Indeed, hospital officials in states affected by Anthem’s new policy say claim denials for thousands of consumers are piling up, often sticking people with huge medical bills.

That includes Fister-Mesch, who paid her bill and filed an appeal with Anthem to reimburse her. "I felt like I needed immediate in-person medical attention,” she says. “It was 4 a.m. and there was no other place to go.”

  • Know when to go. There are no hard-and-fast rules on when to go the emergency room, but the ER is clearly justified if you or someone you’re with is unconscious, bleeding heavily, can’t breathe, or has an obviously broken bone or sudden unexplained dizziness, or fainting. When you need treatment for an illness or injury that isn’t life-threatening but needs to be addressed quickly, such as sprains, cuts, or a sore throat, an urgent care office or your primary care doctor (if she has walk-in visits, as many do) is more appropriate and likely to be faster. Your doctor or a retail health clinic, like CVS’s Minute Clinics, are also appropriate for routine care, say for a rash or a flu shot. If you’re uncertain and don’t feel in immediate danger, most insurers have a 24-hour nurse line you can call for guidance.
  • Understand what your insurance covers. Check your insurer’s “emergency service benefits” coverage to see how it defines an emergency and what your plan will and won’t cover. Most offer general guidelines as to what constitutes an emergency, and list common conditions like heart attack or stroke but don’t limit policy holders to specific injuries or illnesses.
  • Appeal the decision. The claim denial letter from your insurer will give a deadline for submitting an appeal. To bolster your case, ask first responders, the ER doctors who treated you, or your primary care doctor for a letter stating that your ER treatment was medically necessary. A good resource: the Patient Advocate Foundation’s "Your Guide to the Appeals Process," which includes sample appeal letters. Once you file, the insurer must make a decision within 60 days; if you’re denied, you can appeal one more time. If you're denied, appeal again. Many insurers offer a second level of appeal, which is reviewed by a medical director not involved in the claim denial.
  • File a complaint. Lodging a complaint with your state insurance regulator could give you more bargaining power and ensure an independent review of your case. It will also alert the regulator to a pattern of problems he or she should address with the insurer. To find out where to file a complaint in your state, go to Consumers Union’s End Surprise Medical Bills site.
  • Negotiate. If your appeal fails, try negotiating with the hospital billing department. The bill you received is for the sticker price and doesn’t reflect the rate the insurer would have negotiated with the hospital. Pricing transparency websites such as Healthcare Bluebook can give you an idea of how pricing for the same service varies at different facilities, and can be a great tool to use when you negotiate.
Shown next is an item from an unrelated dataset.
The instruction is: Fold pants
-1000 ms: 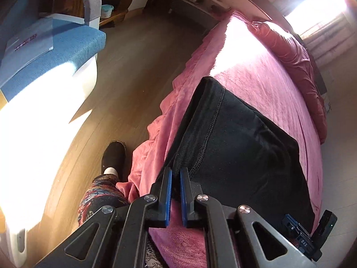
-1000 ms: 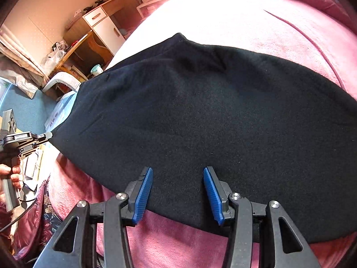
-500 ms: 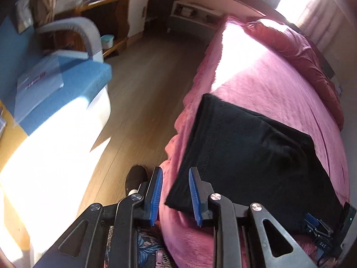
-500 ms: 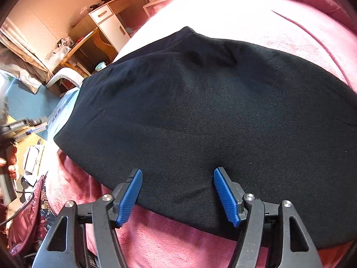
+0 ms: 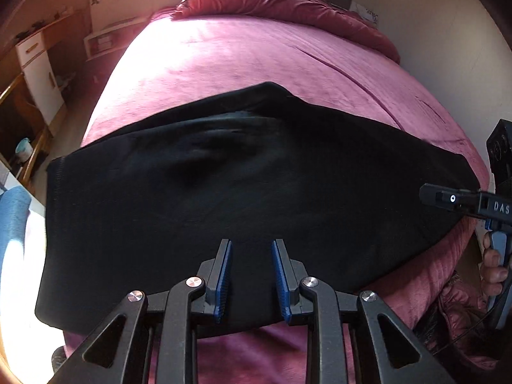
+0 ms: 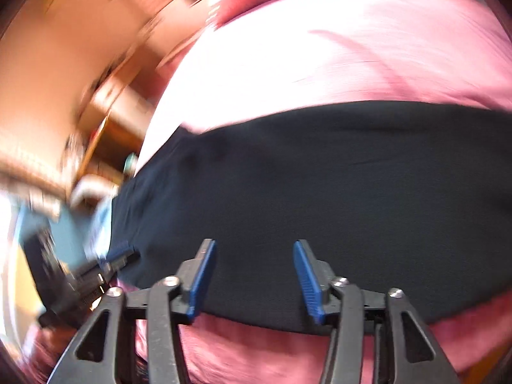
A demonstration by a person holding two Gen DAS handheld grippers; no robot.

    Those strategies helped Kimberly Fister-Mesch win her appeal with Anthem. She sent a letter to the insurer, along with her medical records, and filed a complaint with her state’s insurance regulator at the same time. At the end of January, Anthem reversed its decision.

    Still, Fister-Mesch says she’ll think twice before going to the ER again. “I’m too scared to get another bill,” she says.